Segment Start: Records for this exercise
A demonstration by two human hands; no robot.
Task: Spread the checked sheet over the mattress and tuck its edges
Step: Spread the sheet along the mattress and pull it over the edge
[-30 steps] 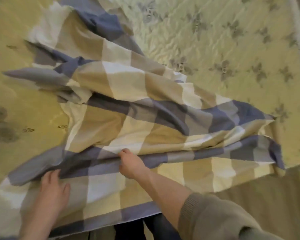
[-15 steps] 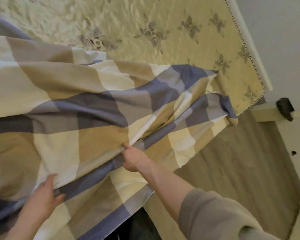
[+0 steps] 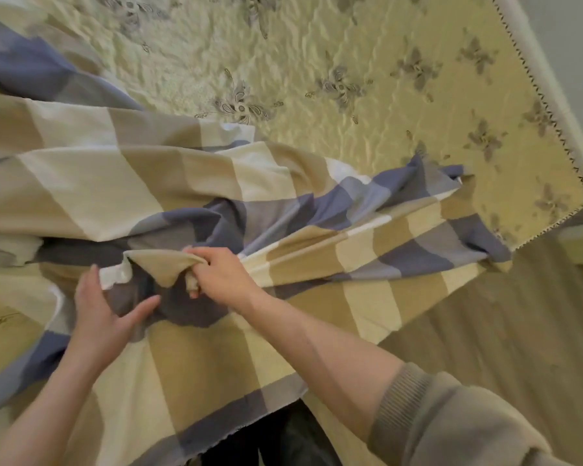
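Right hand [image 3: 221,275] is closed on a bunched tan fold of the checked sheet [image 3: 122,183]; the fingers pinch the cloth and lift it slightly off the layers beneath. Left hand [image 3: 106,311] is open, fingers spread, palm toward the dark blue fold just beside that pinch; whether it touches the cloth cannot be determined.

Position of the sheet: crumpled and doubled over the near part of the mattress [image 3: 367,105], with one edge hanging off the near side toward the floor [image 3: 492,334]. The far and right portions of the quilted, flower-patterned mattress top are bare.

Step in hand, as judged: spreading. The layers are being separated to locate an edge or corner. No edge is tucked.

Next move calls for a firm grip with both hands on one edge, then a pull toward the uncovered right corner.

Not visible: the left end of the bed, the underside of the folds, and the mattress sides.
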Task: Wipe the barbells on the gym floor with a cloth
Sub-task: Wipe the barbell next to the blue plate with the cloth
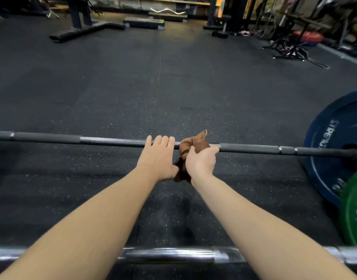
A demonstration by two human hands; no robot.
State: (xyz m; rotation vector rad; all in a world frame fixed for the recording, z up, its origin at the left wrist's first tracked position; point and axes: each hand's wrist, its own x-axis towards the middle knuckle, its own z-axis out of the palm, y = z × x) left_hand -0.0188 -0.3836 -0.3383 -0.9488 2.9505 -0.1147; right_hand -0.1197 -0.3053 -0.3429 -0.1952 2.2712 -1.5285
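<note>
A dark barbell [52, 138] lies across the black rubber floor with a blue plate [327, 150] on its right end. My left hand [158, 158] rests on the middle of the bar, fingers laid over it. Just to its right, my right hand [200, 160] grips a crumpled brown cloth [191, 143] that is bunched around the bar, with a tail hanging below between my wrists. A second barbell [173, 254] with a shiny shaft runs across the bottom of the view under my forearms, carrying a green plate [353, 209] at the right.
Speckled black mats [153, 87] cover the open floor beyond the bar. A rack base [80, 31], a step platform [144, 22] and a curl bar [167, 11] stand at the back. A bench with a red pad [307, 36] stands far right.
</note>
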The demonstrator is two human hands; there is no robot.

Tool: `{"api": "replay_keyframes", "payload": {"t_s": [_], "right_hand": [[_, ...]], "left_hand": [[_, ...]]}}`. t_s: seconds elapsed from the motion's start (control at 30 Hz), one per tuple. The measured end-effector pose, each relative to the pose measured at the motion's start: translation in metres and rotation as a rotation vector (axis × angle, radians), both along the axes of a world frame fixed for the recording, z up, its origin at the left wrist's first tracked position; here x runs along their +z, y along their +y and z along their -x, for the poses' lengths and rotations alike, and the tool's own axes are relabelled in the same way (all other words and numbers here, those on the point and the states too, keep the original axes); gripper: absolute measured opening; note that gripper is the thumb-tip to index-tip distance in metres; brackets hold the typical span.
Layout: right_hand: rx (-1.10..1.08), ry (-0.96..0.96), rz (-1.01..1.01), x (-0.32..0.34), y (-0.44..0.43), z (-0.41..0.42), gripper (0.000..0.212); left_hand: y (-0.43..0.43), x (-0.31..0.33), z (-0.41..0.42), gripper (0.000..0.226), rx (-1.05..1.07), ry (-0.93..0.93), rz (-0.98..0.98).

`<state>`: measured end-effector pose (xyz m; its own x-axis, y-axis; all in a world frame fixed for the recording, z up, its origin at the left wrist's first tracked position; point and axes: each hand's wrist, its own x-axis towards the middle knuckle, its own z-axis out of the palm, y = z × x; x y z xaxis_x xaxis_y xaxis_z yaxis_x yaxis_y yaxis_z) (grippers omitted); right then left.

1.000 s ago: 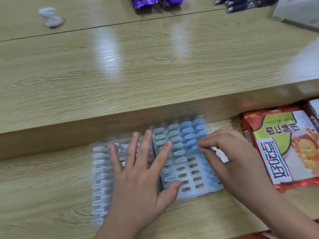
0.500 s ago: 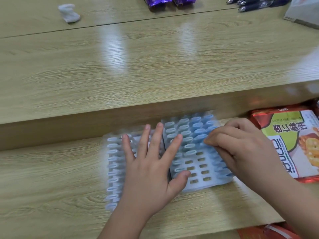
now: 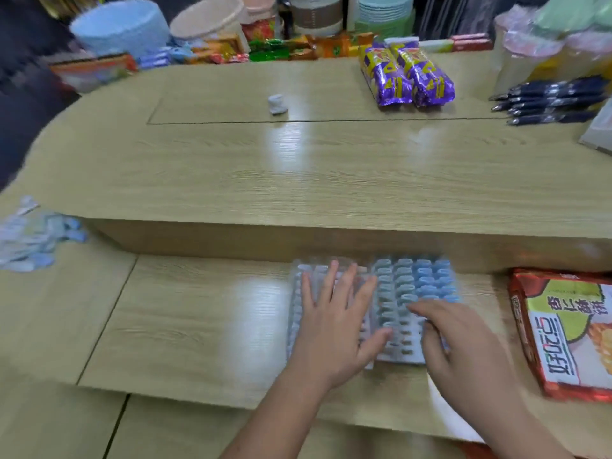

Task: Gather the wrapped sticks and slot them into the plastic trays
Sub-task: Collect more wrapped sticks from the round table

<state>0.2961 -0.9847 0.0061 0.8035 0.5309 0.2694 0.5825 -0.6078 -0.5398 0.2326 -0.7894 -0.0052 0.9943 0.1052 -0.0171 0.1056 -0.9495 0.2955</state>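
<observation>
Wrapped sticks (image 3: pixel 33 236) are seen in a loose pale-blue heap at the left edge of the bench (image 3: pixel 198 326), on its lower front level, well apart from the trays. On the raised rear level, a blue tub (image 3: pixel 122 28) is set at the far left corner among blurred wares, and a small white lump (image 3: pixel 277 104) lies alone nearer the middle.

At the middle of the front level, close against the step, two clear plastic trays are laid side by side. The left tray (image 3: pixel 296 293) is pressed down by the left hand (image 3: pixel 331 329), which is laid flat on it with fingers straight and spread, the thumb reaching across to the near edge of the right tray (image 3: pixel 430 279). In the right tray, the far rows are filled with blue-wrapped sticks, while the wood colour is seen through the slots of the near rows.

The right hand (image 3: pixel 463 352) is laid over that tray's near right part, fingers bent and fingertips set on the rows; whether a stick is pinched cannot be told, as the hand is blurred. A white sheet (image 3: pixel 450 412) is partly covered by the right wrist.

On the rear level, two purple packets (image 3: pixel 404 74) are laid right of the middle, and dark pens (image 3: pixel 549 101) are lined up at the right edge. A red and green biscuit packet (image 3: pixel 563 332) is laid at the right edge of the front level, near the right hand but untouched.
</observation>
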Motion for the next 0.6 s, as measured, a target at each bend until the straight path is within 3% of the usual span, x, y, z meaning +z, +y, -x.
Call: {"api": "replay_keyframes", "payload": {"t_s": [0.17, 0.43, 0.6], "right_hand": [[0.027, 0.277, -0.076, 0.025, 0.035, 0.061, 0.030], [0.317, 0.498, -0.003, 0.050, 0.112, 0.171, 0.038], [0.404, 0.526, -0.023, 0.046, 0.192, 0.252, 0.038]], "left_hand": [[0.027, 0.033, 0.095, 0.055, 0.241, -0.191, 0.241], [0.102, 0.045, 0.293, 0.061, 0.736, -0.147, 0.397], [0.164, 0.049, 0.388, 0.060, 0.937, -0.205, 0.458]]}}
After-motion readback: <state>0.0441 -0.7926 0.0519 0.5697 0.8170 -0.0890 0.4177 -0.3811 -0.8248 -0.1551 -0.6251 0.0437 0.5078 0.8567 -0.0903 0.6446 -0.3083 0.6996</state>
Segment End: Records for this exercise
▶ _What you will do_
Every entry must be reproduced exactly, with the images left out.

▶ _Solution for this problem_
A demonstration by two human hands; no robot.
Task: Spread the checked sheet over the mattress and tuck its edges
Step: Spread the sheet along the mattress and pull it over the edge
[-30 steps] 
[-15 steps] 
[+0 steps] 
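Right hand [image 3: 221,275] is closed on a bunched tan fold of the checked sheet [image 3: 122,183]; the fingers pinch the cloth and lift it slightly off the layers beneath. Left hand [image 3: 106,311] is open, fingers spread, palm toward the dark blue fold just beside that pinch; whether it touches the cloth cannot be determined.

Position of the sheet: crumpled and doubled over the near part of the mattress [image 3: 367,105], with one edge hanging off the near side toward the floor [image 3: 492,334]. The far and right portions of the quilted, flower-patterned mattress top are bare.

Step in hand, as judged: spreading. The layers are being separated to locate an edge or corner. No edge is tucked.

Next move calls for a firm grip with both hands on one edge, then a pull toward the uncovered right corner.

Not visible: the left end of the bed, the underside of the folds, and the mattress sides.
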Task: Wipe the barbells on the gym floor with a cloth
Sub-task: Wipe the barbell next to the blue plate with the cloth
A demonstration by two human hands; no robot.
State: (xyz m; rotation vector rad; all in a world frame fixed for the recording, z up, its origin at the left wrist's first tracked position; point and axes: each hand's wrist, its own x-axis towards the middle knuckle, its own z-axis out of the palm, y = z × x) left_hand -0.0188 -0.3836 -0.3383 -0.9488 2.9505 -0.1147; right_hand -0.1197 -0.3053 -0.3429 -0.1952 2.2712 -1.5285
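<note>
A dark barbell [52, 138] lies across the black rubber floor with a blue plate [327, 150] on its right end. My left hand [158, 158] rests on the middle of the bar, fingers laid over it. Just to its right, my right hand [200, 160] grips a crumpled brown cloth [191, 143] that is bunched around the bar, with a tail hanging below between my wrists. A second barbell [173, 254] with a shiny shaft runs across the bottom of the view under my forearms, carrying a green plate [353, 209] at the right.
Speckled black mats [153, 87] cover the open floor beyond the bar. A rack base [80, 31], a step platform [144, 22] and a curl bar [167, 11] stand at the back. A bench with a red pad [307, 36] stands far right.
</note>
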The demonstrator is two human hands; there is no robot.

Tool: `{"api": "replay_keyframes", "payload": {"t_s": [_], "right_hand": [[_, ...]], "left_hand": [[_, ...]]}}`. t_s: seconds elapsed from the motion's start (control at 30 Hz), one per tuple. The measured end-effector pose, each relative to the pose measured at the motion's start: translation in metres and rotation as a rotation vector (axis × angle, radians), both along the axes of a world frame fixed for the recording, z up, its origin at the left wrist's first tracked position; here x runs along their +z, y along their +y and z along their -x, for the poses' lengths and rotations alike, and the tool's own axes are relabelled in the same way (all other words and numbers here, those on the point and the states too, keep the original axes); gripper: absolute measured opening; note that gripper is the thumb-tip to index-tip distance in metres; brackets hold the typical span.
Layout: right_hand: rx (-1.10..1.08), ry (-0.96..0.96), rz (-1.01..1.01), x (-0.32..0.34), y (-0.44..0.43), z (-0.41..0.42), gripper (0.000..0.212); left_hand: y (-0.43..0.43), x (-0.31..0.33), z (-0.41..0.42), gripper (0.000..0.226), rx (-1.05..1.07), ry (-0.93..0.93), rz (-0.98..0.98).

`<state>`: measured end-effector pose (xyz m; its own x-axis, y-axis; all in a world frame fixed for the recording, z up, its origin at the left wrist's first tracked position; point and axes: each hand's wrist, its own x-axis towards the middle knuckle, its own z-axis out of the palm, y = z × x; x y z xaxis_x xaxis_y xaxis_z yaxis_x yaxis_y yaxis_z) (grippers omitted); right then left.

1.000 s ago: 
0.500 s ago: 
now: 

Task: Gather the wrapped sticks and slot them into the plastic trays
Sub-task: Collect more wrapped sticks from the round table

<state>0.2961 -0.9847 0.0061 0.8035 0.5309 0.2694 0.5825 -0.6078 -0.5398 0.2326 -0.7894 -0.0052 0.9943 0.1052 -0.0171 0.1056 -0.9495 0.2955</state>
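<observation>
Wrapped sticks (image 3: pixel 33 236) are seen in a loose pale-blue heap at the left edge of the bench (image 3: pixel 198 326), on its lower front level, well apart from the trays. On the raised rear level, a blue tub (image 3: pixel 122 28) is set at the far left corner among blurred wares, and a small white lump (image 3: pixel 277 104) lies alone nearer the middle.

At the middle of the front level, close against the step, two clear plastic trays are laid side by side. The left tray (image 3: pixel 296 293) is pressed down by the left hand (image 3: pixel 331 329), which is laid flat on it with fingers straight and spread, the thumb reaching across to the near edge of the right tray (image 3: pixel 430 279). In the right tray, the far rows are filled with blue-wrapped sticks, while the wood colour is seen through the slots of the near rows.

The right hand (image 3: pixel 463 352) is laid over that tray's near right part, fingers bent and fingertips set on the rows; whether a stick is pinched cannot be told, as the hand is blurred. A white sheet (image 3: pixel 450 412) is partly covered by the right wrist.

On the rear level, two purple packets (image 3: pixel 404 74) are laid right of the middle, and dark pens (image 3: pixel 549 101) are lined up at the right edge. A red and green biscuit packet (image 3: pixel 563 332) is laid at the right edge of the front level, near the right hand but untouched.
</observation>
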Motion for the next 0.6 s, as measured, a target at each bend until the straight path is within 3% of the usual span, x, y, z meaning +z, +y, -x.
Call: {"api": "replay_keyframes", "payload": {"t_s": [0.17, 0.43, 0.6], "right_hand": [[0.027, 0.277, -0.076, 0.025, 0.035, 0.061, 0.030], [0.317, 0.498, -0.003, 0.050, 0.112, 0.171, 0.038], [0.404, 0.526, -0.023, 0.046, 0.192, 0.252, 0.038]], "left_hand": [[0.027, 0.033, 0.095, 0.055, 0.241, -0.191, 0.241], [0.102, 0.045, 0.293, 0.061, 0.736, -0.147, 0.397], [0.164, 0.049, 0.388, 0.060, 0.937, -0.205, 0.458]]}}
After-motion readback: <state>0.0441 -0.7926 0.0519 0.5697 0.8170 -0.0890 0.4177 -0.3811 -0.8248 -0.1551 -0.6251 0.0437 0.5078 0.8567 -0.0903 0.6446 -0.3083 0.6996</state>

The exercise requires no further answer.